I just wished and hoped from afar and did the work of healing, processing, releasing my shit i.e. misbeliefs, bad faith, etc.
I did it daily, I did it consistently, I did it fully.
I held back nothing when it came to full alignment, full integrity, full faith and trust in God, the universe.
I poured out everything, knowing, somehow knowing that this was the way to life, to the life I truly wanted to live.
And so, here I am.
Living that life.
Being that person.
I am absolutely actualized.
I live embodied in the faith I built, cultivated, honored, integrated, chose, decided, chose.

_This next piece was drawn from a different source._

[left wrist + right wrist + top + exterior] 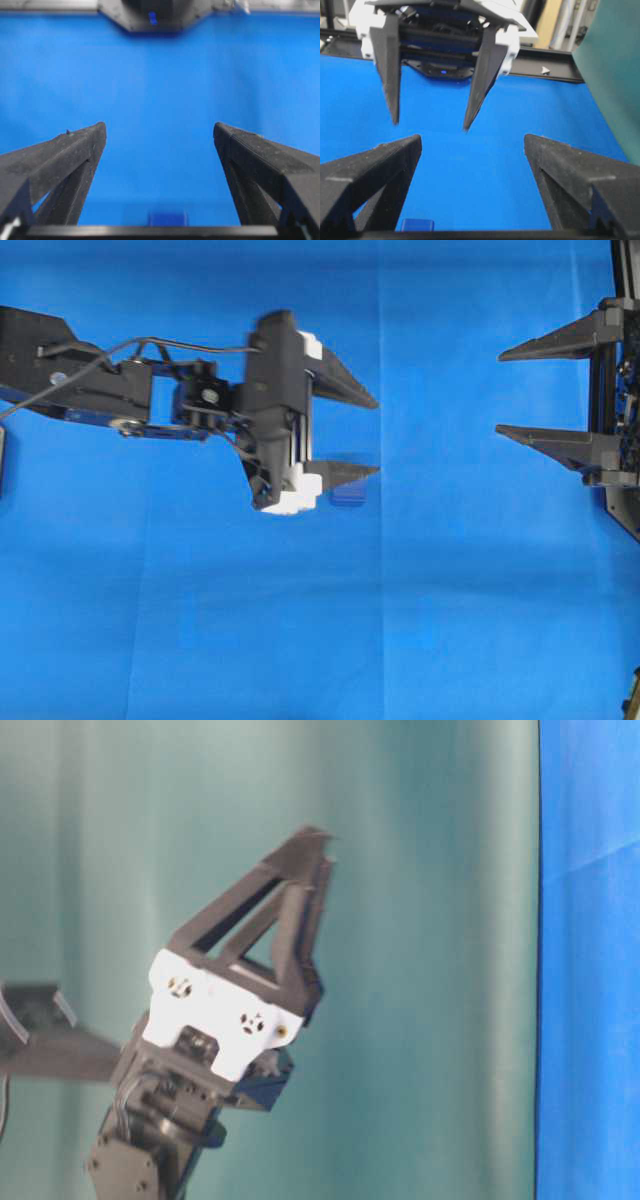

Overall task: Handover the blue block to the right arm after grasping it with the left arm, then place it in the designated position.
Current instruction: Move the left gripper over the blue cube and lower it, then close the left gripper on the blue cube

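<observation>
The blue block (348, 492) lies on the blue cloth, just beside the lower finger of my left gripper (376, 437). That gripper, on white brackets, is open and empty, with its fingers pointing right. In the left wrist view the block (167, 218) shows low between the spread fingers (159, 127). My right gripper (499, 392) is open and empty at the right edge, facing the left one across a wide gap. In the right wrist view (472, 139) the left gripper (430, 125) faces it, and the block (417, 225) shows at the bottom left.
Blue cloth (200, 620) covers the table. The left arm and its cables (90, 380) reach in from the left. The table-level view shows the left gripper (315, 840) against a teal backdrop. A black frame rail (545, 62) runs behind the left arm.
</observation>
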You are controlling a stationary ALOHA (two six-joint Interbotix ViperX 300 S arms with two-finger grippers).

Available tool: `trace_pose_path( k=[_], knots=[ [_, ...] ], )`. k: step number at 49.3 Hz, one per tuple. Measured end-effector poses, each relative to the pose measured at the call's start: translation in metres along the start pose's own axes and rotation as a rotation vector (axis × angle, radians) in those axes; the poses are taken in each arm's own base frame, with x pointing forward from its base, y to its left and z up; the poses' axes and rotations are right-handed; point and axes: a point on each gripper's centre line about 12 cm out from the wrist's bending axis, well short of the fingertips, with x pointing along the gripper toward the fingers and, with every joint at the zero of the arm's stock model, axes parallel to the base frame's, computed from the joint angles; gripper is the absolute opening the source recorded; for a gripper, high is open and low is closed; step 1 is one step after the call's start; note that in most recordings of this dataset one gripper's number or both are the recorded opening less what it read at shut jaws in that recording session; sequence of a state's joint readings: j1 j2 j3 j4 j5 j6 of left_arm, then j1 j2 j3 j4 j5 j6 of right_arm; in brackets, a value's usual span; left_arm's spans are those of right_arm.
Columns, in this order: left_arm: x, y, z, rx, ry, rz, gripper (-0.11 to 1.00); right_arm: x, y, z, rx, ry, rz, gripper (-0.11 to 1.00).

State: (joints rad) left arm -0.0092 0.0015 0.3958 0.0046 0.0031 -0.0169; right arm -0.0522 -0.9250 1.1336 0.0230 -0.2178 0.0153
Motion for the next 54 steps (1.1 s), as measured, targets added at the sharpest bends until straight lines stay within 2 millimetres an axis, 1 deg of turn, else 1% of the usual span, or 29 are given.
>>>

It feels so big, that it feels like it chose me.
Like I almost didn’t have a choice in the way I chose to go.
But I did.
And I always chose the thing, the way, the belief that I believed deep down inside would land me exactly here.
It’s a nice thing, to have a track record to look back on.
To see that what I had in the past hoped for is today soundly true.
To feel it in my bones, the knowledge of God, the friendship with universe.
It’s a nice thing, but not required.
Because at one point, I had no track record.
And I still did the damn thing of believing what I truly wanted to believe.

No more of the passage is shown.